The use of AI by HR departments is relatively low, but a few examples highlight the potential of the technology to help with talent management, albeit providing the data on performance is available.
A domain where performance data is readily available is in football, where stats are generated not only on appearances, goals and other match day data, but also on physical and mental attributes associated with a player. A recent study was able to use this data to identify players whose transfer fees represented good value versus those that were over-priced.
The researchers analyzed the salaries and performances of 6,082 professional football players using machine learning. Each player was analyzed according to 55 different attributes that were designed to reflect the skillset of the player. These included measurements related to performance (such as scoring and passing accuracy), behavior (such as aggression and vision), and abilities (such as speed, acceleration, and ball control). By combining the scores for each of these, the researchers believe they were able to accurately gauge what each player was worth in terms of salary, and by comparing them with their peers, whether they are worth it or not.
Spotting weak spots in the team
A second study has also trawled through the full array of data about Premier League football players to help managers identify potential weak spots in each team.
The study pored over data on player activity levels, including not only the distance they cover each match, but the intensity of that activity. This kind of analysis is not new, but the team wanted to fill in an important contextual gap by overlaying the data with tactical insight. This provides understanding not just of how they move, but why the players move. By providing this unique analysis for each position on the pitch, the researchers believe it provides a valuable insight into the performance of both individual players and the team as a whole.
The distance data was synchronized with video footage from each game, with the combination able to help construct a physical profile for each tactical role, both when that player has the ball and when they don’t. For example, when strikers have the ball they carried out specific, high-intensity efforts in the offensive part of the pitch, whereas full backs would do so when overlapping or running the channel. They would usually then attempt to cross the ball after this high-intensity burst.
When players didn’t have the ball, defensive players would perform their own high-intensity efforts when covering space or recovering their positions, with players across the team putting a lot of effort into closing opposition players down.
The researchers hope that their work can better inform managers about the physical and tactical performances of their players during matches. It adds an extra nuance to the way teams interpret their data.

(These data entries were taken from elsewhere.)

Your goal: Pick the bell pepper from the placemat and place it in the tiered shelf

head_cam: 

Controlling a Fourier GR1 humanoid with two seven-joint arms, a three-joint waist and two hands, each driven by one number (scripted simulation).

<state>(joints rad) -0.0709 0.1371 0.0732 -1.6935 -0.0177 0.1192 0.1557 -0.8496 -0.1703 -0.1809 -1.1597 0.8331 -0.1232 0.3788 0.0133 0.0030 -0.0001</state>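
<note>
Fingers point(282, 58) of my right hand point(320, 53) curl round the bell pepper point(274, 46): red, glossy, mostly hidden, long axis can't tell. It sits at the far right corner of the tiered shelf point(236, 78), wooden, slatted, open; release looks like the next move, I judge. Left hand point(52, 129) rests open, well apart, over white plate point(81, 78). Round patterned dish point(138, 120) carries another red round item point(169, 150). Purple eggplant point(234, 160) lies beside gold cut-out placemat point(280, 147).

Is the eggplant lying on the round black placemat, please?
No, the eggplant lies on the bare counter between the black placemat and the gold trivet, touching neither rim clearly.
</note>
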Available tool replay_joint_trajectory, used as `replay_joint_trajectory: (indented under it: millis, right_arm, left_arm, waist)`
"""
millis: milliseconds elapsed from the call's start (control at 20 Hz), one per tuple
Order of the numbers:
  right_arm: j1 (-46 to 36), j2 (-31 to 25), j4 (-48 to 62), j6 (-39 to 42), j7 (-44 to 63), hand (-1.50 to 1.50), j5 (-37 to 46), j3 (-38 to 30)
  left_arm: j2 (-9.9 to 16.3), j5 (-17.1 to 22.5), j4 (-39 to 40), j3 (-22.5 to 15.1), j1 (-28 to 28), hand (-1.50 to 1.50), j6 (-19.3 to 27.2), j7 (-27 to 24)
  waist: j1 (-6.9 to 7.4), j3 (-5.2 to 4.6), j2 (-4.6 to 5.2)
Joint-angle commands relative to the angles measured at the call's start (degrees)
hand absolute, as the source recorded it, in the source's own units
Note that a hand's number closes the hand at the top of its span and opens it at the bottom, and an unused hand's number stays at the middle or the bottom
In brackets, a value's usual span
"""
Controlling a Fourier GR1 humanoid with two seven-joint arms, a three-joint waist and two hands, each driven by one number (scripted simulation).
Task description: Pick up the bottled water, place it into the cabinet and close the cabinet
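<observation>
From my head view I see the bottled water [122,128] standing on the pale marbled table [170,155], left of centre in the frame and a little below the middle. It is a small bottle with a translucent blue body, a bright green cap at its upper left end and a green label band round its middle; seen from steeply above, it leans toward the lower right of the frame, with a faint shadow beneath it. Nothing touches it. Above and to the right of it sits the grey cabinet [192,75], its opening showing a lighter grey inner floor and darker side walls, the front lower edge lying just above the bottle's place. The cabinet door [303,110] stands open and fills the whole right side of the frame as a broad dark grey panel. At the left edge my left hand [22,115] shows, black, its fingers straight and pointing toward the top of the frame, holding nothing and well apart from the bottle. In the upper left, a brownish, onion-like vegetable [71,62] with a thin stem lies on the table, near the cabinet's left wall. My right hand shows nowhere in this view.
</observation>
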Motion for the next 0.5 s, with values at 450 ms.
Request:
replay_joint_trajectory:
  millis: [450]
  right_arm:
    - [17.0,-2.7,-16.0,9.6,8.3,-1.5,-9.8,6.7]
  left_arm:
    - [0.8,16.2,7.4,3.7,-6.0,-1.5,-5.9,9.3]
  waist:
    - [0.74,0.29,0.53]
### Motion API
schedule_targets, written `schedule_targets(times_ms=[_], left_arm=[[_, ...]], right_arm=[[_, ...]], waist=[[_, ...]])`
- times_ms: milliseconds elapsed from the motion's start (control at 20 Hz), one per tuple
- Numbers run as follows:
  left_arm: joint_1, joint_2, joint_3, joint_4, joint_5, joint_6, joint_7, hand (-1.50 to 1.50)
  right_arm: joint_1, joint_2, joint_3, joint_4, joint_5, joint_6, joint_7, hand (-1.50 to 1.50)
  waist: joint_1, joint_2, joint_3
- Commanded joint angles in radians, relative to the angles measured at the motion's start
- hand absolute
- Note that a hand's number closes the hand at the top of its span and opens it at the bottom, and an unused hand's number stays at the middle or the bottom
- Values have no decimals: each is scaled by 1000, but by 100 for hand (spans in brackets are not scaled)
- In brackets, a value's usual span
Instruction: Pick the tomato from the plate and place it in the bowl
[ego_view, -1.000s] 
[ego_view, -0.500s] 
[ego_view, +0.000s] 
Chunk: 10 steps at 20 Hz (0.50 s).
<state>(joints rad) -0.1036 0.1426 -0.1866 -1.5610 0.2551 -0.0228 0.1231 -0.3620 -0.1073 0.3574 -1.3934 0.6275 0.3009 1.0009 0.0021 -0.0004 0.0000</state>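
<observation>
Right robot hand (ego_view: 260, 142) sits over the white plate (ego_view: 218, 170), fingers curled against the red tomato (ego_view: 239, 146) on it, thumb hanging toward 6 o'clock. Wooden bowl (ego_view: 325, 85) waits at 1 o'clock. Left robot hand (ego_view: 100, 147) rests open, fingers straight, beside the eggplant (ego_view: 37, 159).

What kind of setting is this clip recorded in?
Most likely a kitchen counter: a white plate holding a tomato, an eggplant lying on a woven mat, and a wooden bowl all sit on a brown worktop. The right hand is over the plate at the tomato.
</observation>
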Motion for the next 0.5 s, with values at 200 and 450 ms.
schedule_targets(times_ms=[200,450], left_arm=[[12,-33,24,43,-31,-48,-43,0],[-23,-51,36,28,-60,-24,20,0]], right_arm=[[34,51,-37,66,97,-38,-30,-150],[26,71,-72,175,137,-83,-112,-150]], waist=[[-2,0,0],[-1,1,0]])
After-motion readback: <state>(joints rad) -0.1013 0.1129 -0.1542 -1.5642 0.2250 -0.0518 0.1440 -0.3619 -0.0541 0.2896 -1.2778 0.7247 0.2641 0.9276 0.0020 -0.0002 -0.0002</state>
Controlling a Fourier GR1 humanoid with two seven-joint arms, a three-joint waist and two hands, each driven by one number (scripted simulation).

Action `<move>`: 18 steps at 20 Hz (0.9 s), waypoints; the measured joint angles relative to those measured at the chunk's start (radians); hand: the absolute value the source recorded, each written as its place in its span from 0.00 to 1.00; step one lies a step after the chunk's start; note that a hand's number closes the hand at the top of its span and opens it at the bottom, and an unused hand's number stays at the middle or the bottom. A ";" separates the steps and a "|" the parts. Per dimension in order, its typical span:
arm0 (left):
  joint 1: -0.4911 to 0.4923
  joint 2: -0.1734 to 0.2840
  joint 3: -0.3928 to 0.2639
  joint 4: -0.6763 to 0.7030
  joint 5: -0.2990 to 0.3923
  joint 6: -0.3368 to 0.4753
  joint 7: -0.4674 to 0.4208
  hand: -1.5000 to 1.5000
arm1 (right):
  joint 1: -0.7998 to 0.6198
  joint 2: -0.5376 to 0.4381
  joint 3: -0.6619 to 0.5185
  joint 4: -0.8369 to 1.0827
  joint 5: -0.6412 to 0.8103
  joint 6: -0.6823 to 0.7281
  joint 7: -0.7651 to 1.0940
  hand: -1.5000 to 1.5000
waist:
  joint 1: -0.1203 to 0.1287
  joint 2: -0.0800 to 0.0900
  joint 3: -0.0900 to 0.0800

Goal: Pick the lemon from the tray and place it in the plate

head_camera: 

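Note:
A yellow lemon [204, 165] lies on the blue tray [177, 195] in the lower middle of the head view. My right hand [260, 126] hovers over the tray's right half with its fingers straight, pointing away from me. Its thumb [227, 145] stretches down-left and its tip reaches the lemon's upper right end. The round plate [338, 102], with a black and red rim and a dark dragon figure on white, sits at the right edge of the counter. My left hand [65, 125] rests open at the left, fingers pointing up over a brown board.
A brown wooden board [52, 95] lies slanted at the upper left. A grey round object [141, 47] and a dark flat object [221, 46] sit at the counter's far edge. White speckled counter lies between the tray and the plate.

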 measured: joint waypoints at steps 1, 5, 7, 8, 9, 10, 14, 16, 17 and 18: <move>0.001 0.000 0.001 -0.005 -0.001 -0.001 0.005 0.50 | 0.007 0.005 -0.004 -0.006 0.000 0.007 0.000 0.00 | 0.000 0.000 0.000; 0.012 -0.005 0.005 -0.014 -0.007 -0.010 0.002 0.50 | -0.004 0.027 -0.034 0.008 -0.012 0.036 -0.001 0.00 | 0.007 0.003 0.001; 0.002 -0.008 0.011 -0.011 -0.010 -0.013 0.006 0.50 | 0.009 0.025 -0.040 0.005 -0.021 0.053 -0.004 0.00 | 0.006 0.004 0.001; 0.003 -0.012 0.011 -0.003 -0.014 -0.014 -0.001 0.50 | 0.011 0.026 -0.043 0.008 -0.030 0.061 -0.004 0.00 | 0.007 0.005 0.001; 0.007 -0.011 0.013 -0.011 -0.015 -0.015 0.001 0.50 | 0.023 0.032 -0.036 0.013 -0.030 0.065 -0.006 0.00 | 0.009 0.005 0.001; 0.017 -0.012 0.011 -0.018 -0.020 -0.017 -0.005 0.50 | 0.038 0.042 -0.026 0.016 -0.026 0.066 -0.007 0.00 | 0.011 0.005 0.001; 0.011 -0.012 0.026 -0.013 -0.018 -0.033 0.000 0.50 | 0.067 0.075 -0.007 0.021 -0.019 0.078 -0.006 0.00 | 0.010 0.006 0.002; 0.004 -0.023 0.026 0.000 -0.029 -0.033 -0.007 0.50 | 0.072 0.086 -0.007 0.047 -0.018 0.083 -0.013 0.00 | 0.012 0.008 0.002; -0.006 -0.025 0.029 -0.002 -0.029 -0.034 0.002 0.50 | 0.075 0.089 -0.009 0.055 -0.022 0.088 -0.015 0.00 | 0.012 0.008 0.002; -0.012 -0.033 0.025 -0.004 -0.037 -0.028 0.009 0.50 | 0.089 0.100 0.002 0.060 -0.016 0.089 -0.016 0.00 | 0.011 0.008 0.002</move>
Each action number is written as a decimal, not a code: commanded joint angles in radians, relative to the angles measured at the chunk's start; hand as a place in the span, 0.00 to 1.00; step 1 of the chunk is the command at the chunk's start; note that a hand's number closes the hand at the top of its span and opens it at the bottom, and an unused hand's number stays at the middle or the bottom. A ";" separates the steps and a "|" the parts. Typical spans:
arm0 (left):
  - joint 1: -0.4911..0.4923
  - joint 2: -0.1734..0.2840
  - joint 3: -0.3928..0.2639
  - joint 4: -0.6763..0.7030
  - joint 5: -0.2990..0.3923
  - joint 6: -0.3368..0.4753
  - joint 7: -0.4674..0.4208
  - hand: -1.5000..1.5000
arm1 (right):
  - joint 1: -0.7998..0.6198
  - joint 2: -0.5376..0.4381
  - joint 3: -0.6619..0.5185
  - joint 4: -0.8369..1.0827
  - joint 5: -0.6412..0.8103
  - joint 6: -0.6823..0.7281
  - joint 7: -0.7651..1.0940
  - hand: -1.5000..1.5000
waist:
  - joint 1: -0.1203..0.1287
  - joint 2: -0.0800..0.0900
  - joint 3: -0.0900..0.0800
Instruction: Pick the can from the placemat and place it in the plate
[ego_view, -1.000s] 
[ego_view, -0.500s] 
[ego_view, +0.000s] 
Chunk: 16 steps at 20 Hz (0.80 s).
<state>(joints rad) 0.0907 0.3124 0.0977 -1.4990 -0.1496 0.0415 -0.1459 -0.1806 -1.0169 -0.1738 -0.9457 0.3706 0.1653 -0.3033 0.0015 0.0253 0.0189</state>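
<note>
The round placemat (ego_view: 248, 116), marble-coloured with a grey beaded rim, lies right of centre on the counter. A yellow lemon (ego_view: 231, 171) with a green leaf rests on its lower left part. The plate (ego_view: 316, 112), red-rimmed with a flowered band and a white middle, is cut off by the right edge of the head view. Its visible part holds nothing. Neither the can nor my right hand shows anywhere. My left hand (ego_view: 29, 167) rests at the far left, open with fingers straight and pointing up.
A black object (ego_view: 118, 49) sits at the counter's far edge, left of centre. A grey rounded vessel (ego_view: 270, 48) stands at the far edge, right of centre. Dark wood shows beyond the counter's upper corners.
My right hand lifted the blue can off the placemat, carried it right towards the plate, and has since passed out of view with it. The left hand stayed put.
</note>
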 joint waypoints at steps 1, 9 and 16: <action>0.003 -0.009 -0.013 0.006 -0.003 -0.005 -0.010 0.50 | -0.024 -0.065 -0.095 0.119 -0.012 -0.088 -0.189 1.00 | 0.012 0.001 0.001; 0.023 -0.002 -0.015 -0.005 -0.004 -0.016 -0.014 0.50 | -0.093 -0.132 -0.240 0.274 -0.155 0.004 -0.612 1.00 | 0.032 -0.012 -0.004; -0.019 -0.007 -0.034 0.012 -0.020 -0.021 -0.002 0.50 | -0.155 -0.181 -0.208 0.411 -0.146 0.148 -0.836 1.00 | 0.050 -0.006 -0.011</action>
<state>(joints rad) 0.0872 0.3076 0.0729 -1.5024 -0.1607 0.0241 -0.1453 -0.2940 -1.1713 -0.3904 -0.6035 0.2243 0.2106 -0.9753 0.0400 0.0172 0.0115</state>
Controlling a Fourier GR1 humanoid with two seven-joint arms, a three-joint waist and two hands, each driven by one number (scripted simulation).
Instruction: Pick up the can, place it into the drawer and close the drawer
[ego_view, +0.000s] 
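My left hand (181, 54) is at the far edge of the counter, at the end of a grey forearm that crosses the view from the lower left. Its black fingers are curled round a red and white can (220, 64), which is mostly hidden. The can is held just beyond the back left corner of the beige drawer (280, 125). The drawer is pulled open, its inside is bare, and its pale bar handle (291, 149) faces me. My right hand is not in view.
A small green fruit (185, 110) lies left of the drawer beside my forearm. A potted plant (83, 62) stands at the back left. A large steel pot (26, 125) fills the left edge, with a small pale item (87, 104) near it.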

They hope to further develop the system via a partnership with Liverpool John Moores University, which will result in a commercial product that can be offered to professional teams to monitor players. The system will utilize AI to pattern match in real time and provide a key context to tactical activities. They believe the system will allow managers to not only search out the weakest links in their own team, but also in their opposition.
Suffice to say, professional football, and perhaps sport in general, is relatively unique in terms of the amount of performance data created by athletes. This presents scientists with the opportunity to use AI tools like this to provide decision support to coaches. At the moment, HR managers don’t have anywhere near as much data available on the performance of staff, but these projects provide a glimpse into the possibilities should such data ever become available.